TASK INSTRUCTIONS: Every line from the beginning of the data through the line containing "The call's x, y" should be reproduced exactly, and no further lines should be output.

GIVEN DATA:
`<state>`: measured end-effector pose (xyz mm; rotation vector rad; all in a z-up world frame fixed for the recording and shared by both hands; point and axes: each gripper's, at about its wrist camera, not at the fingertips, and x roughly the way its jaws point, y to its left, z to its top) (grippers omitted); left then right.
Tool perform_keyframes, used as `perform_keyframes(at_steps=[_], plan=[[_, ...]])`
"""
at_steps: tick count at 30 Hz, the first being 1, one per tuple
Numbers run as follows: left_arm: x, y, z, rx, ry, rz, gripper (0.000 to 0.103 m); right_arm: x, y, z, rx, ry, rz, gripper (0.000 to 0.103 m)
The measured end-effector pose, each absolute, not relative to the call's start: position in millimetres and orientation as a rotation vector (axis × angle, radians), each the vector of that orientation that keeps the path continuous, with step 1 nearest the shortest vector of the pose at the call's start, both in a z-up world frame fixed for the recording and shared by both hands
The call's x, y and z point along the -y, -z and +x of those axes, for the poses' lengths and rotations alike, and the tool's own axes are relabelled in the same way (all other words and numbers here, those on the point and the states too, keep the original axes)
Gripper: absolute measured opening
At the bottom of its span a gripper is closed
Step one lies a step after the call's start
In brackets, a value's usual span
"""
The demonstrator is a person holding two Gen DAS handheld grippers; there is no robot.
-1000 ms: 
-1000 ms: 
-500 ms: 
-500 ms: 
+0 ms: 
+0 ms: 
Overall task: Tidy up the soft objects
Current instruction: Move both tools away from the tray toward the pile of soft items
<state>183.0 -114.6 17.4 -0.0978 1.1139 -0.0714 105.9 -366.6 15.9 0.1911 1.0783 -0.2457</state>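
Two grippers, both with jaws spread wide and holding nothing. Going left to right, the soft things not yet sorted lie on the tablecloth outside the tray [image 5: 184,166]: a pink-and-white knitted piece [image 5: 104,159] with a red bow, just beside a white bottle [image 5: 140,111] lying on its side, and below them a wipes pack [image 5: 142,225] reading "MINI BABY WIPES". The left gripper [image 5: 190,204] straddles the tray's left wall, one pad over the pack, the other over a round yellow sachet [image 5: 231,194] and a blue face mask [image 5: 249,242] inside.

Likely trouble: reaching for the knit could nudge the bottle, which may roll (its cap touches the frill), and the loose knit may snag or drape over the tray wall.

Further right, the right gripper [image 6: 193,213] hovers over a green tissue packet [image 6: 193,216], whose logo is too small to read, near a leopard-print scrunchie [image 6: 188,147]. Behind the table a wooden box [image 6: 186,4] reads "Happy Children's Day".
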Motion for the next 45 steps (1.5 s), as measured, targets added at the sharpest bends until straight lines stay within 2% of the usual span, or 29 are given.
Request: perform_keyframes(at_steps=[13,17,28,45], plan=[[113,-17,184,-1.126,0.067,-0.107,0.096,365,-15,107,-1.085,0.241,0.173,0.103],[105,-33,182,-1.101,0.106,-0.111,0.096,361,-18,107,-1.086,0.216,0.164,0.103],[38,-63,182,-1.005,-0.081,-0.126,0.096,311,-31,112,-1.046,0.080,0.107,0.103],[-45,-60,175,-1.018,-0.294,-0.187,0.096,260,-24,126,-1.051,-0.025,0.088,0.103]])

OUTPUT FOR THIS TASK:
`<state>`: measured end-effector pose (xyz mm; rotation vector rad; all in a z-up world frame fixed for the recording and shared by both hands; point and axes: each gripper's, at about its wrist camera, not at the fingertips, and x roughly the way its jaws point, y to its left, z to its top) (grippers omitted); left then right.
Tool perform_keyframes, used as `perform_keyframes(at_steps=[_], plan=[[_, ...]])`
"""
at_steps: tick count at 30 Hz, the first being 1, one per tuple
Numbers run as follows: left_arm: x, y, z, rx, ry, rz, gripper (0.000 to 0.103 m); right_arm: x, y, z, rx, ry, rz, gripper (0.000 to 0.103 m)
The measured end-effector pose, each absolute, not relative to the call's start: position in millimetres and orientation as a rotation vector (axis × angle, radians), each the vector of that orientation that keeps the path continuous, with step 1 nearest the shortest vector of the pose at the call's start, both in a z-up world frame fixed for the recording and shared by both hands
The call's x, y and z point along the -y, -z and +x of those axes, for the poses' lengths and rotations alike, and the tool's own axes are relabelled in the same way (all other words and numbers here, those on the point and the states too, keep the original axes)

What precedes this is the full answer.